Required work = When the line with "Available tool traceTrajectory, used" appears below, start repeating lines exactly, and keep going through the line with "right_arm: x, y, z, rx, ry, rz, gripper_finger"; add nothing outside that span.

Data provided =
—————

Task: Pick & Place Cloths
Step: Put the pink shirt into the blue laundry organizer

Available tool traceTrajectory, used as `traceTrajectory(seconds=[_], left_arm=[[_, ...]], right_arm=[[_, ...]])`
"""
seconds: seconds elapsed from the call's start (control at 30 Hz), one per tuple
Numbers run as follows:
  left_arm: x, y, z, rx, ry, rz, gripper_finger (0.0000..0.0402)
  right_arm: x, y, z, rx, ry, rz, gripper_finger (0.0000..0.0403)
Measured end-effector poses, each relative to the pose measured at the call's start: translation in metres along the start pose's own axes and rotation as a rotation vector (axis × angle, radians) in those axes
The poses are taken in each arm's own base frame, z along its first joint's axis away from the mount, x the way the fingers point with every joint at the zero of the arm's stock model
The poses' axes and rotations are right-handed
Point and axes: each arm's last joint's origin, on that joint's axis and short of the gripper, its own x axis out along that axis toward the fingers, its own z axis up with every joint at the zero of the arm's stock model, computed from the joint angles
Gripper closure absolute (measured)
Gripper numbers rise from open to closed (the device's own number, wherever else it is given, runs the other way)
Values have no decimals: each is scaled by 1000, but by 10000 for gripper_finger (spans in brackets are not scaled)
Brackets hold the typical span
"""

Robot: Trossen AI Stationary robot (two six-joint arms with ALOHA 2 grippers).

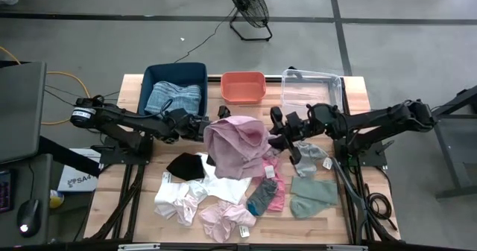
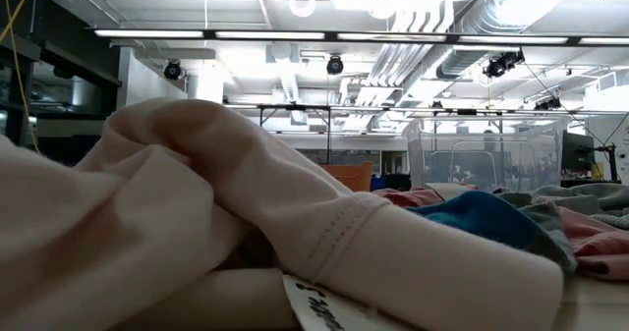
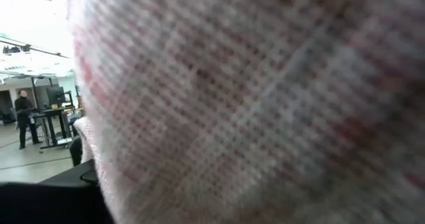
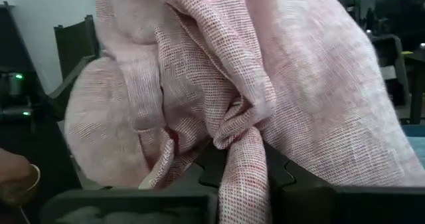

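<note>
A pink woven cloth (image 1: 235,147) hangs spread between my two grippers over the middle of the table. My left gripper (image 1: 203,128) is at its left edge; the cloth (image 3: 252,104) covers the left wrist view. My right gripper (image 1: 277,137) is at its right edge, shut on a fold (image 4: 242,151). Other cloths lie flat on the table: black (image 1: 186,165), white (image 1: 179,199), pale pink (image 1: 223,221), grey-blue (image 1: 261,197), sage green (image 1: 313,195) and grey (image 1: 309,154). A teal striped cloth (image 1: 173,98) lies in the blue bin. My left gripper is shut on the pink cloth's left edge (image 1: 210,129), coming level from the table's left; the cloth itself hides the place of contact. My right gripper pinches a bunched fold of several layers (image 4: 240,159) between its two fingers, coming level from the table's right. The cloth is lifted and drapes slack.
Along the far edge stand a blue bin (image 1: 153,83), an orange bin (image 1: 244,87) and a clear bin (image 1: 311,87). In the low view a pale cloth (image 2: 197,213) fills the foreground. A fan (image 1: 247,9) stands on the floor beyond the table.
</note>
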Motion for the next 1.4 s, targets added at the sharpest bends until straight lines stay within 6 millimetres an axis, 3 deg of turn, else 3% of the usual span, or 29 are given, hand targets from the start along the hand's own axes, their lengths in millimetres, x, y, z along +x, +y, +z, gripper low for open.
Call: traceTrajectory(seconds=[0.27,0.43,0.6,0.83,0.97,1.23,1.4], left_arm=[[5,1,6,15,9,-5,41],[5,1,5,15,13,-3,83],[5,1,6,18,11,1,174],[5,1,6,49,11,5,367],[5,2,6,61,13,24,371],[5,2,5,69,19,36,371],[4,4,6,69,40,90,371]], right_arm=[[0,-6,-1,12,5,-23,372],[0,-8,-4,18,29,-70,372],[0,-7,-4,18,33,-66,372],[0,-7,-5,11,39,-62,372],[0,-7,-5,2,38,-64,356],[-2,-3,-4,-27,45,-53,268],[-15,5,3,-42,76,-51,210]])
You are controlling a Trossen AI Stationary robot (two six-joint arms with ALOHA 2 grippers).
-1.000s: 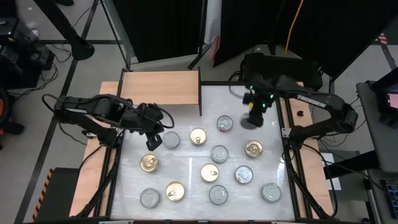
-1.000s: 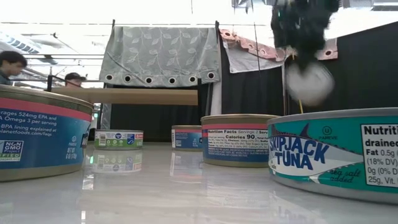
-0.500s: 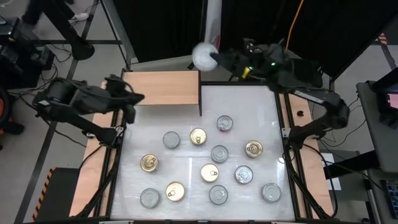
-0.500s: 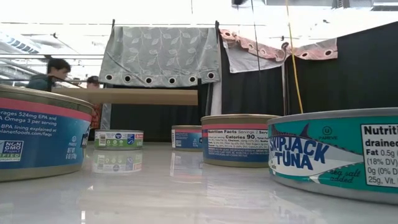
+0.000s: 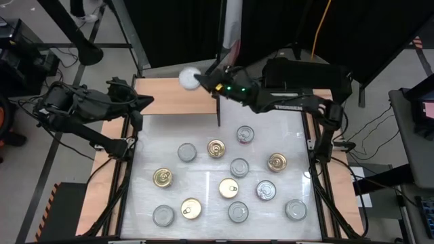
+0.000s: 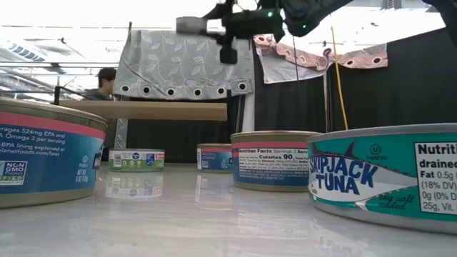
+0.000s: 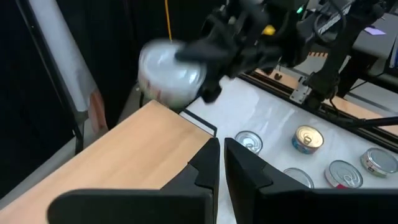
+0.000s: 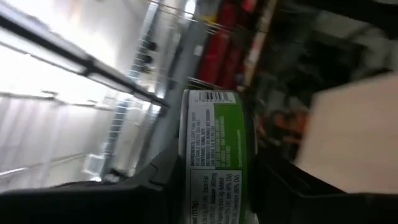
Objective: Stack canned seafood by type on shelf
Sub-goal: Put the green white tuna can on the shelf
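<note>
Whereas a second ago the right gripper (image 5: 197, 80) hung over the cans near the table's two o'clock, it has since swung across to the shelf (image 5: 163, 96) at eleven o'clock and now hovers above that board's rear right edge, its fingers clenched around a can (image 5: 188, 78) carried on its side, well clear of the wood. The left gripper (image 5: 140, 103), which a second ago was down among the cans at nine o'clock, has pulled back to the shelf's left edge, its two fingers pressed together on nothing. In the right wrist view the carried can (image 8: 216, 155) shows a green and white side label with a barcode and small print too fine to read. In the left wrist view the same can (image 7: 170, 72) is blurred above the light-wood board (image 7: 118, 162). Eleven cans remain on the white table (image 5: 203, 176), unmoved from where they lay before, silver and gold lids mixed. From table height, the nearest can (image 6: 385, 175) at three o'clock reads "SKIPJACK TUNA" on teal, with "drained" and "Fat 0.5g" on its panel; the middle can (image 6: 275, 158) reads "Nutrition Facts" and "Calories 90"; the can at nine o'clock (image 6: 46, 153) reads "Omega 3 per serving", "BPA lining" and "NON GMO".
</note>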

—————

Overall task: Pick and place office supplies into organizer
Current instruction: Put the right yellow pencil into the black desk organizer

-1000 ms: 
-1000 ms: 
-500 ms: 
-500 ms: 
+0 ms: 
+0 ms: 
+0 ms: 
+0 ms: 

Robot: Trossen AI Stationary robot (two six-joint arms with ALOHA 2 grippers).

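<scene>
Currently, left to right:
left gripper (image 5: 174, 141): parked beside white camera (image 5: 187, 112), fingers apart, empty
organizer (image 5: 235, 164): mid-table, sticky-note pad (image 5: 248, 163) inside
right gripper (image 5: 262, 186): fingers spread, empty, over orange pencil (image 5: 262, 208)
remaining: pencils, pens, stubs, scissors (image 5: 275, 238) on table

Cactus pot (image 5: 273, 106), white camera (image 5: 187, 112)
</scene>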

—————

Answer box =
Available tool traceTrajectory, used as `traceTrajectory(seconds=[_], left_arm=[[_, ...]], right_arm=[[_, ...]])`
"""
seconds: seconds elapsed from the call's start (control at 30 Hz), one per tuple
Numbers run as follows:
  left_arm: x, y, z, rx, ry, rz, gripper_finger (0.0000..0.0402)
  right_arm: x, y, z, rx, ry, rz, gripper_finger (0.0000..0.0403)

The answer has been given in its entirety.